**Exercise requirements:**
Please work out how many lines in the material contain "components" and give only that figure.

____ Material provided

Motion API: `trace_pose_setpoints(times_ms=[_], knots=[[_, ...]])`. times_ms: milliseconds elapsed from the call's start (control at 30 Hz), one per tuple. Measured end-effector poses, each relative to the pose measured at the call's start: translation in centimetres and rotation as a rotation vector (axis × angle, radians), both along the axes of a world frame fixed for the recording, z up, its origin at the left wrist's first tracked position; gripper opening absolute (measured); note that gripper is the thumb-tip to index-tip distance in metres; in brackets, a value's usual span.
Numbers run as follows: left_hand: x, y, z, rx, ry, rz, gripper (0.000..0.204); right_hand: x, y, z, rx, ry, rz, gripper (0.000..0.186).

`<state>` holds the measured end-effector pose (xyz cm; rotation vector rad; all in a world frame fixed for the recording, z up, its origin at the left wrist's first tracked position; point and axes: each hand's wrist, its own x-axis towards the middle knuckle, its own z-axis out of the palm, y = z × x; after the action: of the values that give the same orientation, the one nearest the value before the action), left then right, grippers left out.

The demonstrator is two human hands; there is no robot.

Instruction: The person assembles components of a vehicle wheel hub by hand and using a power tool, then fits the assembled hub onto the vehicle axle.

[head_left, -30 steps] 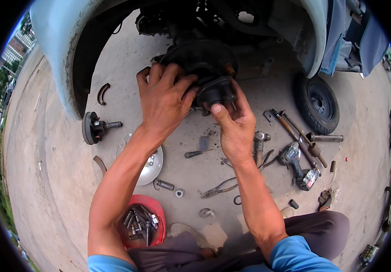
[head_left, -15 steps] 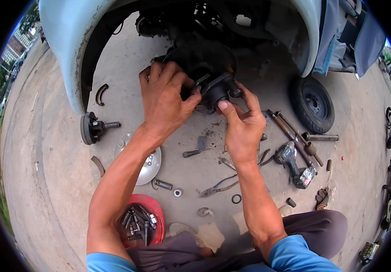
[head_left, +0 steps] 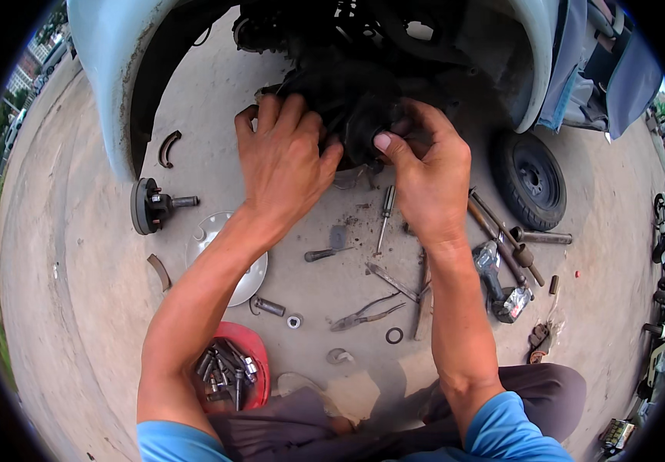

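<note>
Both hands, left [head_left: 286, 165] and right [head_left: 425, 173], clamped on black hub assembly [head_left: 356, 115] under pale blue wheel arch [head_left: 109, 69]. Scattered close below: screwdriver [head_left: 384, 219], pliers [head_left: 367, 312], cordless driver [head_left: 502, 285], small wheel [head_left: 531, 179], red socket tray [head_left: 251, 362]. Bare concrete floor [head_left: 78, 308], outdoors.

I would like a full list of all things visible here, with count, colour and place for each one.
black hub part: one, under the vehicle, held by both hands
small wheel: one, black, right
hub with shaft: one, dark, left
round metal cover: one, silver, beside left forearm
red bowl: one, holds sockets, bottom
screwdriver: one, centre
pliers: one, centre
power tool: one, right
left hand: on the hub part
right hand: on the hub part
</note>
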<state>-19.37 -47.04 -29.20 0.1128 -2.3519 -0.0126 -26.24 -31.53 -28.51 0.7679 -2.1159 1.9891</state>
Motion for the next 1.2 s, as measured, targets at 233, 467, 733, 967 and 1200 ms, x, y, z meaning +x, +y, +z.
trace_pose_setpoints(times_ms=[233,467,733,967,1200], knots=[[0.0,-0.3,-0.6,0.036,-0.016,0.001,0.022,0.9,-0.5,-0.6,-0.014,0.091,-0.069,0.03],[-1.0,-1.1,-1.6,0.04,0.12,-0.054,0.026,1.6,-0.8,-1.4,-0.068,-0.078,-0.07,0.033],[-1.0,-2.7,-2.5,-0.099,0.15,-0.151,0.044,2.1,-1.5,-2.3,-0.273,-0.244,-0.065,0.033],[-1.8,-2.5,-3.3,-0.144,0.231,-0.121,0.04,2.5,-1.9,-3.5,-0.368,-0.188,-0.027,0.036],[-1.7,-3.0,-3.0,-0.086,0.221,-0.178,0.033,3.3,-2.1,-3.0,-0.332,-0.204,-0.031,0.038]])
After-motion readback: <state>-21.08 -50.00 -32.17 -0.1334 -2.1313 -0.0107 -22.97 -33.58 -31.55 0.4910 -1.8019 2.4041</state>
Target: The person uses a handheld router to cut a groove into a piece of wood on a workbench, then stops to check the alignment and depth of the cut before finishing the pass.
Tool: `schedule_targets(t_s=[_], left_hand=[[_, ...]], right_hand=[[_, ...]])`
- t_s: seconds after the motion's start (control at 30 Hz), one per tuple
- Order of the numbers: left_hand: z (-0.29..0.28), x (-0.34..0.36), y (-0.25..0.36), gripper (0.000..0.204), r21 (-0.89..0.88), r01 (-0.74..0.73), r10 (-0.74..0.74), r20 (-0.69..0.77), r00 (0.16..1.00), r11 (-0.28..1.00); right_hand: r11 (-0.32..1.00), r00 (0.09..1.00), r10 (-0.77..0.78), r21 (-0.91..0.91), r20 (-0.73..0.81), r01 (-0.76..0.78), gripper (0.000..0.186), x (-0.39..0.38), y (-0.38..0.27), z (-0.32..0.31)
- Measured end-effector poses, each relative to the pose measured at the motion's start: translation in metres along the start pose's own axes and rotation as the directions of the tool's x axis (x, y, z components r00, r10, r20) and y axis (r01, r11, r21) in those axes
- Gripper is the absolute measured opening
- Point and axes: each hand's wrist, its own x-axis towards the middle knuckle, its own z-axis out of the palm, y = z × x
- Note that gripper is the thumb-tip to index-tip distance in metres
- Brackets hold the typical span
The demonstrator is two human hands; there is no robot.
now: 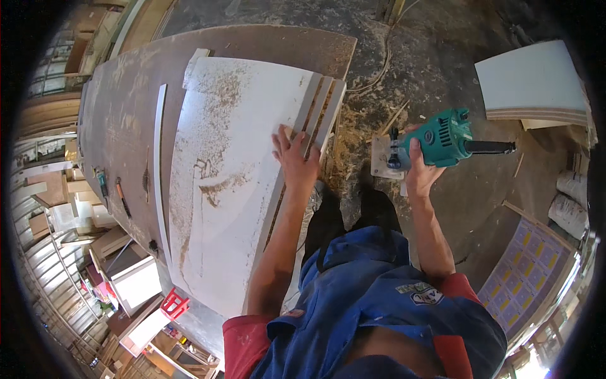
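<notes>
My right hand point(419, 174) is closed around a teal handheld router point(445, 140), held up to the right of the workbench. The router's square base plate point(381, 158) faces left and its black cord end point(491, 147) points right. My left hand point(297, 161) lies on the near right edge of a stack of white panels point(252, 126), fingers spread and holding nothing. Brown gaps run between the layered panel edges beside those fingers. Brown sawdust point(218, 101) is scattered over the top panel's white face.
Under the panels is a large brown tabletop point(120, 132) with a long white strip point(159, 158), a hammer point(122, 194) and a teal-handled tool point(102, 183). White panels point(530, 76) stand far right. A red stool point(174, 304) is lower left. Wood chips point(350, 136) litter the floor.
</notes>
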Motion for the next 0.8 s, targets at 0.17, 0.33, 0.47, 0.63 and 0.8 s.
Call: schedule_targets(t_s=[0.17, 0.33, 0.47, 0.63, 0.8], left_hand=[[-0.006, 0.015, -0.001, 0.051, -0.015, -0.087, 0.088, 0.069, 0.994, 0.996], [-0.022, 0.013, -0.014, 0.049, -0.162, -0.180, 0.200, 0.113, 0.973, 0.970], [-0.054, 0.038, -0.046, 0.055, -0.353, -0.223, 0.248, 0.029, 0.968, 0.909], [-0.117, 0.120, -0.136, 0.057, 0.414, -0.130, 0.227, -0.194, 0.954, 0.901], [-0.111, 0.134, -0.160, 0.057, 0.405, -0.174, 0.306, -0.287, 0.908, 0.897]], right_hand=[[0.994, 0.995, -0.097, -0.051, -0.022, 0.096, 0.035, 0.013, 0.004, 0.061], [0.962, 0.973, -0.225, -0.169, -0.056, 0.213, 0.023, 0.024, 0.015, 0.120], [0.905, 0.957, -0.289, -0.335, -0.028, 0.263, 0.024, 0.034, 0.027, 0.150], [0.941, 0.945, -0.320, -0.136, -0.063, 0.310, 0.023, 0.046, 0.055, 0.179], [0.922, 0.932, -0.359, -0.171, -0.046, 0.347, 0.025, 0.053, 0.077, 0.200]])
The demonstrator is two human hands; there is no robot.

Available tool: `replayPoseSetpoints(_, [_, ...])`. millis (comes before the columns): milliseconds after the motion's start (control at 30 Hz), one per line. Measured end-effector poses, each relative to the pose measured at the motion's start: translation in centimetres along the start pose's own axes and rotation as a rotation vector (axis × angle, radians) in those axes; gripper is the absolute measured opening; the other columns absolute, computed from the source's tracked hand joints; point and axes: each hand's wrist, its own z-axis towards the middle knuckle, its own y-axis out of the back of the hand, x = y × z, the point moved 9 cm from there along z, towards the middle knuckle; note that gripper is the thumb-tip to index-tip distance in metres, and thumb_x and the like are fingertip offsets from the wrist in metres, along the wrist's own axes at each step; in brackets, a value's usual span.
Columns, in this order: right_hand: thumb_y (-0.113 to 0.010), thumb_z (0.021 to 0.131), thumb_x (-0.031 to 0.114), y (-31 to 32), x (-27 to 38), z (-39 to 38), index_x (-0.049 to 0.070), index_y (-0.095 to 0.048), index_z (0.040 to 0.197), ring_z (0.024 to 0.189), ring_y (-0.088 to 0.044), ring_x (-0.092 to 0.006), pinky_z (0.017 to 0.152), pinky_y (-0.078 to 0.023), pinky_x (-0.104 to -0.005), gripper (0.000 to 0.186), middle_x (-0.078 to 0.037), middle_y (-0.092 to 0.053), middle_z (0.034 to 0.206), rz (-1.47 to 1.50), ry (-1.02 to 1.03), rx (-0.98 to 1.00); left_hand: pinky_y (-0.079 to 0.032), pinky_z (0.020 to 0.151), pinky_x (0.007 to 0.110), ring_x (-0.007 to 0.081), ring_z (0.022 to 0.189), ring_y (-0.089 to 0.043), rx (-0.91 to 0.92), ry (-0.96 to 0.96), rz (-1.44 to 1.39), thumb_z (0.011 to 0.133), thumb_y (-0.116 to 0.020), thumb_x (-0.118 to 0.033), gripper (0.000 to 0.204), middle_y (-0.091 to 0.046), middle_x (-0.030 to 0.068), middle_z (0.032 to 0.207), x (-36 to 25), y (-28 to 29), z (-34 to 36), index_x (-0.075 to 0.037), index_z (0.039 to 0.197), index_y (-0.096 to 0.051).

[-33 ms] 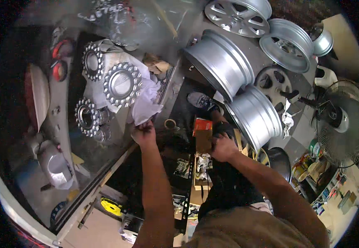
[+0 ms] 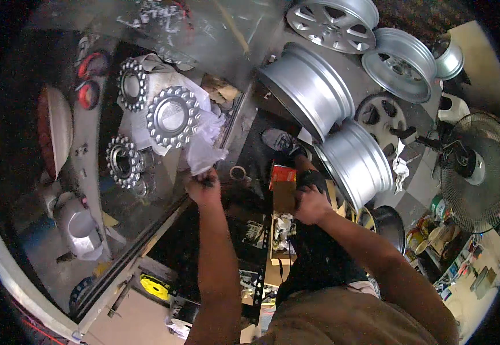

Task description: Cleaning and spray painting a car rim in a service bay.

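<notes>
Change: against the preceding frame, the view has shifted slightly; the left hand (image 2: 205,187) and the thin white plastic sheeting (image 2: 204,152) keep essentially the same relation. No new step is evident; handling of the sheeting appears to be at the same stage.

Hands: the left hand's fingers are pinched on the sheeting's lower end, just beside the chrome wheel caps (image 2: 172,117). The right hand (image 2: 313,206) is curled near the black trouser fabric (image 2: 319,253); whether it grips anything cannot be told.

Materials: sheeting limp, translucent, creased. Caps, 3 in number, are round and mirror-bright, with knobbed edges; 2 lie on a crumpled white sheet (image 2: 135,129). To the right, alloy wheel rims (image 2: 308,86) show smooth, satin-silver barrels.
</notes>
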Motion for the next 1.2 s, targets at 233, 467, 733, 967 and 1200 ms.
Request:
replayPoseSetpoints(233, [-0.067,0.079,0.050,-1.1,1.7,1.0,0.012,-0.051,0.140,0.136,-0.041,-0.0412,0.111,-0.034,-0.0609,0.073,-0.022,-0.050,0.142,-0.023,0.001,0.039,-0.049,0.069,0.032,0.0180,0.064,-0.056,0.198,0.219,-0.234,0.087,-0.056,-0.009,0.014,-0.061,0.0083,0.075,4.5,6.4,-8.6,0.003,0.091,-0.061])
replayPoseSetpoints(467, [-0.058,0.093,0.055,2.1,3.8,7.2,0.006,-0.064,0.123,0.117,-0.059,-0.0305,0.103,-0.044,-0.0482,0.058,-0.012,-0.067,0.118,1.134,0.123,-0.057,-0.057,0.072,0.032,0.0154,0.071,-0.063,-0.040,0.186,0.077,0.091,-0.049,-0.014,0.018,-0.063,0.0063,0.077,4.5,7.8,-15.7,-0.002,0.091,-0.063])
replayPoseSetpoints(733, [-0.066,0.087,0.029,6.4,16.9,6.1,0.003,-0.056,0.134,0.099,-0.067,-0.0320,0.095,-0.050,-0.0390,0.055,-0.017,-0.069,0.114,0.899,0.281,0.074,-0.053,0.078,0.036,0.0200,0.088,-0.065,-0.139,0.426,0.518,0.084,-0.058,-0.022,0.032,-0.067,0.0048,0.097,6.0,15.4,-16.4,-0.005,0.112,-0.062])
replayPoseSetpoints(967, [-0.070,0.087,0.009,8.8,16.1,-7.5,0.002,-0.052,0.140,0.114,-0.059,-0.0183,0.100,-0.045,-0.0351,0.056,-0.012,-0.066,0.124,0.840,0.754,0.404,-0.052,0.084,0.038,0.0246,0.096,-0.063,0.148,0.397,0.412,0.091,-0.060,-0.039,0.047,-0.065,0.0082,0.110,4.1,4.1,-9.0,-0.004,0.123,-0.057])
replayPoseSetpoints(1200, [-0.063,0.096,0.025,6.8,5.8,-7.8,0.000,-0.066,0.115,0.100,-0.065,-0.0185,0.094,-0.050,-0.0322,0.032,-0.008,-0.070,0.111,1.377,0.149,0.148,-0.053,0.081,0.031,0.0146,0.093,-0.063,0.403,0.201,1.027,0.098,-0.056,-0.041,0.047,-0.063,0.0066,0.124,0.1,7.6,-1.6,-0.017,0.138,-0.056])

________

**Exercise output:**
2